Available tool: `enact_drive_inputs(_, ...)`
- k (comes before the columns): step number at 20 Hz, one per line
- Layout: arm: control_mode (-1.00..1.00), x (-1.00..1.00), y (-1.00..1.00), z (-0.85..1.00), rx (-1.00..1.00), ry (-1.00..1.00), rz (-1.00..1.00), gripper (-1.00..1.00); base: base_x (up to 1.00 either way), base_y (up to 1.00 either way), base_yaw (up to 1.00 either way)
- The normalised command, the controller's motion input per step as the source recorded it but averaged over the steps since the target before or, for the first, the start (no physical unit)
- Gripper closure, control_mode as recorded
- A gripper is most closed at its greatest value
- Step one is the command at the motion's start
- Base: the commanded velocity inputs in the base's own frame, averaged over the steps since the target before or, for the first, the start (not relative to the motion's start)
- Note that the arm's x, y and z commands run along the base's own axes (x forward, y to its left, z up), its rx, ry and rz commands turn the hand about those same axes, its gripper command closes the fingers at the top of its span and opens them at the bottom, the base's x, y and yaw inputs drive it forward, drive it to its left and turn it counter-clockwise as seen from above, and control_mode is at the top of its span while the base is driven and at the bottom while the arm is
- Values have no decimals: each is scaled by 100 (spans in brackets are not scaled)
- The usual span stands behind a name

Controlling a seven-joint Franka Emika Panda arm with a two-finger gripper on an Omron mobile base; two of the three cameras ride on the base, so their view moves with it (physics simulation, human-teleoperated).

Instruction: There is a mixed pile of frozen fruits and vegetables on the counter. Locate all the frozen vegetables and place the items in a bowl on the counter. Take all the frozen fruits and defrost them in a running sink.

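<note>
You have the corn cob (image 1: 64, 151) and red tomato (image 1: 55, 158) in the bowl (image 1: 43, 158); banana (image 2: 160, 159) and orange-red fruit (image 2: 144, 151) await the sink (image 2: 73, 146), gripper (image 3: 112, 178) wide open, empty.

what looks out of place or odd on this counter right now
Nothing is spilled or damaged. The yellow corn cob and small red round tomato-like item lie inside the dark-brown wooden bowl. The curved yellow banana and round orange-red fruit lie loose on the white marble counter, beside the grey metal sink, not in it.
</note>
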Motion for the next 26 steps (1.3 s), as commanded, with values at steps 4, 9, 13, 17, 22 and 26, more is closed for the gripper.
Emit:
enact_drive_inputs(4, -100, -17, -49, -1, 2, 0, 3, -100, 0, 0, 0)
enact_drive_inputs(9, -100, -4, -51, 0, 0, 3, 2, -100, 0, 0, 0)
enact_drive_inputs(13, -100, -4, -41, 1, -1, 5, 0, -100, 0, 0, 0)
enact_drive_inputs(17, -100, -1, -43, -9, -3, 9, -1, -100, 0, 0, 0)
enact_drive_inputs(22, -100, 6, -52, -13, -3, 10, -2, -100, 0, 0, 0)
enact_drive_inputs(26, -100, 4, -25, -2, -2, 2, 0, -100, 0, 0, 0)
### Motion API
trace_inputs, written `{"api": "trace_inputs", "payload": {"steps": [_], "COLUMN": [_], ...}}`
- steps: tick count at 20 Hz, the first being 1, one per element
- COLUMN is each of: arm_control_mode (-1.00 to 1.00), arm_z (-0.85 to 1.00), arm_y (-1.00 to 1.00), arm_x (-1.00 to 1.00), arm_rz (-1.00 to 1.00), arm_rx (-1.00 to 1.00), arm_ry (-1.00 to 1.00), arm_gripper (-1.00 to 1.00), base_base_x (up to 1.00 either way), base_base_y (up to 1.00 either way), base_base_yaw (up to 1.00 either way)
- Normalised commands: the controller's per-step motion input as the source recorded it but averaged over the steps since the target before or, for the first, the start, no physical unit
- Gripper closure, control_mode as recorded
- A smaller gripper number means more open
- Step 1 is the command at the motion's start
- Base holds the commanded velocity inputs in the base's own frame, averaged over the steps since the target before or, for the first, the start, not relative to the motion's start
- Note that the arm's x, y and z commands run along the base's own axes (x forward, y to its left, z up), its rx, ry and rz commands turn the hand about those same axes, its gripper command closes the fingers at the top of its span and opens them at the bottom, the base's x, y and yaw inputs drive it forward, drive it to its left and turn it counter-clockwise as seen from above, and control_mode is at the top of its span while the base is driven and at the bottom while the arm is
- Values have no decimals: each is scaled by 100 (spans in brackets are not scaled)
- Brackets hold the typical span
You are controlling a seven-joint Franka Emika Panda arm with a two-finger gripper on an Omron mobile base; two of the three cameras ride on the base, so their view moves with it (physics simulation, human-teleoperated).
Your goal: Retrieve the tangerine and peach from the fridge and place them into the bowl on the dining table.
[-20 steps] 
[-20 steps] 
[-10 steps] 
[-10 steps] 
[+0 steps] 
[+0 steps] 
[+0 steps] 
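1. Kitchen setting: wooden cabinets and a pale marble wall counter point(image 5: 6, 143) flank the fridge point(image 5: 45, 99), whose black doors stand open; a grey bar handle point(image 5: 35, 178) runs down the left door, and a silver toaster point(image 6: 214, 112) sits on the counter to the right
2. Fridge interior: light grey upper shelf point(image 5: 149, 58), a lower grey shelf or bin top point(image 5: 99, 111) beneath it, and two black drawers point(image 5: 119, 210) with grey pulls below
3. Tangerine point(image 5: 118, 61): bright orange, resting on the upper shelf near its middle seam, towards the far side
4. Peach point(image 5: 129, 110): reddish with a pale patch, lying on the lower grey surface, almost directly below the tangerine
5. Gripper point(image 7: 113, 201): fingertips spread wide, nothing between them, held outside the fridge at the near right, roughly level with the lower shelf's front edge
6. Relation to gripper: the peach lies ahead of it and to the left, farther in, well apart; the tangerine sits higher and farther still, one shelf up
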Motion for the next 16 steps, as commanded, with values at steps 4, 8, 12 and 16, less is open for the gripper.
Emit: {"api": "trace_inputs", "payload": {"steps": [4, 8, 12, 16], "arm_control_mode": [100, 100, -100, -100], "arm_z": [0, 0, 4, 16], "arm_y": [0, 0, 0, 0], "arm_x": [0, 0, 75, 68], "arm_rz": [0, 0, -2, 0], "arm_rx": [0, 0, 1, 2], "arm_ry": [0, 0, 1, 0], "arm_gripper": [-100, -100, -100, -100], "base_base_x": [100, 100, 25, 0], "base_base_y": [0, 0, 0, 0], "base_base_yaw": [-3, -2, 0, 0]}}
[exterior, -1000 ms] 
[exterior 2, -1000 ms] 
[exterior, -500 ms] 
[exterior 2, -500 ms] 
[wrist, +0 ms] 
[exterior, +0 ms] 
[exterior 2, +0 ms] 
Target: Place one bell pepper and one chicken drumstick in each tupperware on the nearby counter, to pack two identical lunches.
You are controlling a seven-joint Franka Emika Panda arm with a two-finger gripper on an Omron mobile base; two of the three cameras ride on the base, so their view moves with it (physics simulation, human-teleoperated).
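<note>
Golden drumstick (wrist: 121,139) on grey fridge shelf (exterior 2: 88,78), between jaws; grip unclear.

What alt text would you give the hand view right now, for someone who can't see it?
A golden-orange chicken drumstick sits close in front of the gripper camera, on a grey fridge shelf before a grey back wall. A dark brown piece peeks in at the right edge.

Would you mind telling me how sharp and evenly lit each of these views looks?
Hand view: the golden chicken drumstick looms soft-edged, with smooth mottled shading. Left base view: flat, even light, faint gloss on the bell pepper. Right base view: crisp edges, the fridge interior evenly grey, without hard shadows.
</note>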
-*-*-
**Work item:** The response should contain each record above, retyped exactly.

**Answer to this task:**
Available tool: `enact_drive_inputs(_, ...)`
- k (comes before the columns): step number at 20 Hz, one per line
- Layout: arm: control_mode (-1.00..1.00), x (-1.00..1.00), y (-1.00..1.00), z (-0.85..1.00), rx (-1.00..1.00), ry (-1.00..1.00), rz (-1.00..1.00), gripper (-1.00..1.00); base: base_x (up to 1.00 either way), base_y (up to 1.00 either way), base_yaw (up to 1.00 either way)
- The normalised command, the controller's motion input per step as the source recorded it but averaged over the steps since the target before or, for the first, the start (no physical unit)
- Gripper closure, control_mode as recorded
- A gripper is most closed at its greatest value
- Step one is the command at the motion's start
- Base: the commanded velocity inputs in the base's own frame, averaged over the steps since the target before or, for the first, the start (not relative to the motion's start)
- Note that the arm's x, y and z commands run along the base's own axes (x forward, y to its left, z up), its rx, ry and rz commands turn the hand about those same axes, its gripper command closes the fingers at the top of its span and opens them at the bottom, the base's x, y and yaw inputs drive it forward, drive it to its left and turn it counter-clockwise as seen from above, and control_mode is at the top of its span while the base is driven and at the bottom while the arm is
- Values have no decimals: each is scaled by 100 (spans in brackets are not scaled)
- The usual span stands behind a name

Controlling a seven-joint Franka Emika Panda arm with a two-finger gripper on an Omron mobile base; two of the three cameras ride on the base, so their view moves with it (physics simulation, human-teleoperated).

Instruction: There is a mixed pile of frozen fruits and vegetables on the counter. Locate all the frozen vegetables and place the items in a bowl on the counter. Take all the frozen fruits and defrost them in a running sink.

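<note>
You have the corn cob (image 1: 64, 151) and red tomato (image 1: 55, 158) in the bowl (image 1: 43, 158); banana (image 2: 160, 159) and orange-red fruit (image 2: 144, 151) await the sink (image 2: 73, 146), gripper (image 3: 112, 178) wide open, empty.

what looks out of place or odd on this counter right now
Nothing is spilled or damaged. The yellow corn cob and small red round tomato-like item lie inside the dark-brown wooden bowl. The curved yellow banana and round orange-red fruit lie loose on the white marble counter, beside the grey metal sink, not in it.
</note>
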Motion for the next 26 steps (1.3 s), as commanded, with values at steps 4, 9, 13, 17, 22 and 26, more is closed for the gripper.
Emit:
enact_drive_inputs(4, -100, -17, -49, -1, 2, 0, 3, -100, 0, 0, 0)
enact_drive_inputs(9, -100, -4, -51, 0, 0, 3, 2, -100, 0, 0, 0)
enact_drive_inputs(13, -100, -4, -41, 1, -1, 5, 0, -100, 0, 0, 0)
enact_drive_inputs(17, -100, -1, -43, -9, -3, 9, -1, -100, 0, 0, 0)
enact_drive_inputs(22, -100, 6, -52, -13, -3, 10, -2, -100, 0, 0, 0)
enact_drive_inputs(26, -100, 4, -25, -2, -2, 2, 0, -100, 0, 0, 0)
### Motion API
trace_inputs, written `{"api": "trace_inputs", "payload": {"steps": [_], "COLUMN": [_], ...}}`
- steps: tick count at 20 Hz, the first being 1, one per element
- COLUMN is each of: arm_control_mode (-1.00 to 1.00), arm_z (-0.85 to 1.00), arm_y (-1.00 to 1.00), arm_x (-1.00 to 1.00), arm_rz (-1.00 to 1.00), arm_rx (-1.00 to 1.00), arm_ry (-1.00 to 1.00), arm_gripper (-1.00 to 1.00), base_base_x (up to 1.00 either way), base_base_y (up to 1.00 either way), base_base_yaw (up to 1.00 either way)
- Normalised commands: the controller's per-step motion input as the source recorded it but averaged over the steps since the target before or, for the first, the start, no physical unit
- Gripper closure, control_mode as recorded
- A smaller gripper number means more open
- Step 1 is the command at the motion's start
- Base holds the commanded velocity inputs in the base's own frame, averaged over the steps since the target before or, for the first, the start, not relative to the motion's start
- Note that the arm's x, y and z commands run along the base's own axes (x forward, y to its left, z up), its rx, ry and rz commands turn the hand about those same axes, its gripper command closes the fingers at the top of its span and opens them at the bottom, the base's x, y and yaw inputs drive it forward, drive it to its left and turn it counter-clockwise as seen from above, and control_mode is at the top of its span while the base is driven and at the bottom while the arm is
- Values have no decimals: each is scaled by 100 (spans in brackets are not scaled)
- Brackets hold the typical span
You are controlling a seven-joint Franka Emika Panda arm with a two-finger gripper on an Omron mobile base; two of the three cameras ride on the base, so their view moves with it (physics simulation, human-teleoperated).
Your goal: Retrieve the tangerine and peach from the fridge and place them into the bowl on the dining table.
[-20 steps] 
[-20 steps] 
[-10 steps] 
[-10 steps] 
[+0 steps] 
[+0 steps] 
[+0 steps] 
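1. Kitchen setting: wooden cabinets and a pale marble wall counter point(image 5: 6, 143) flank the fridge point(image 5: 45, 99), whose black doors stand open; a grey bar handle point(image 5: 35, 178) runs down the left door, and a silver toaster point(image 6: 214, 112) sits on the counter to the right
2. Fridge interior: light grey upper shelf point(image 5: 149, 58), a lower grey shelf or bin top point(image 5: 99, 111) beneath it, and two black drawers point(image 5: 119, 210) with grey pulls below
3. Tangerine point(image 5: 118, 61): bright orange, resting on the upper shelf near its middle seam, towards the far side
4. Peach point(image 5: 129, 110): reddish with a pale patch, lying on the lower grey surface, almost directly below the tangerine
5. Gripper point(image 7: 113, 201): fingertips spread wide, nothing between them, held outside the fridge at the near right, roughly level with the lower shelf's front edge
6. Relation to gripper: the peach lies ahead of it and to the left, farther in, well apart; the tangerine sits higher and farther still, one shelf up
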Motion for the next 16 steps, as commanded, with values at steps 4, 8, 12 and 16, less is open for the gripper.
Emit: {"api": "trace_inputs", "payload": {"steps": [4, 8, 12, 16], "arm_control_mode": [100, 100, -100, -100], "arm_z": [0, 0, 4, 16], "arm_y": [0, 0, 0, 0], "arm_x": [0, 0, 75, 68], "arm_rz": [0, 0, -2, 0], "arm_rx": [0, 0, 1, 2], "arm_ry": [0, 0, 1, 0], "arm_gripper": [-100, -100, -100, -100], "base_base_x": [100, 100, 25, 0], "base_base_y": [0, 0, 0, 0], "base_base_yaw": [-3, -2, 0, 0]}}
[exterior, -1000 ms] 
[exterior 2, -1000 ms] 
[exterior, -500 ms] 
[exterior 2, -500 ms] 
[wrist, +0 ms] 
[exterior, +0 ms] 
[exterior 2, +0 ms] 
Target: Place one bell pepper and one chicken drumstick in each tupperware on the nearby counter, to pack two identical lunches.
You are controlling a seven-joint Franka Emika Panda arm with a two-finger gripper on an Omron mobile base; two of the three cameras ride on the base, so their view moves with it (physics simulation, human-teleoperated).
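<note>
Golden drumstick (wrist: 121,139) on grey fridge shelf (exterior 2: 88,78), between jaws; grip unclear.

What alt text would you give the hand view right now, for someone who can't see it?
A golden-orange chicken drumstick sits close in front of the gripper camera, on a grey fridge shelf before a grey back wall. A dark brown piece peeks in at the right edge.

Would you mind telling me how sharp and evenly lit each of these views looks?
Hand view: the golden chicken drumstick looms soft-edged, with smooth mottled shading. Left base view: flat, even light, faint gloss on the bell pepper. Right base view: crisp edges, the fridge interior evenly grey, without hard shadows.
</note>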

Output is finished, and nothing else is required.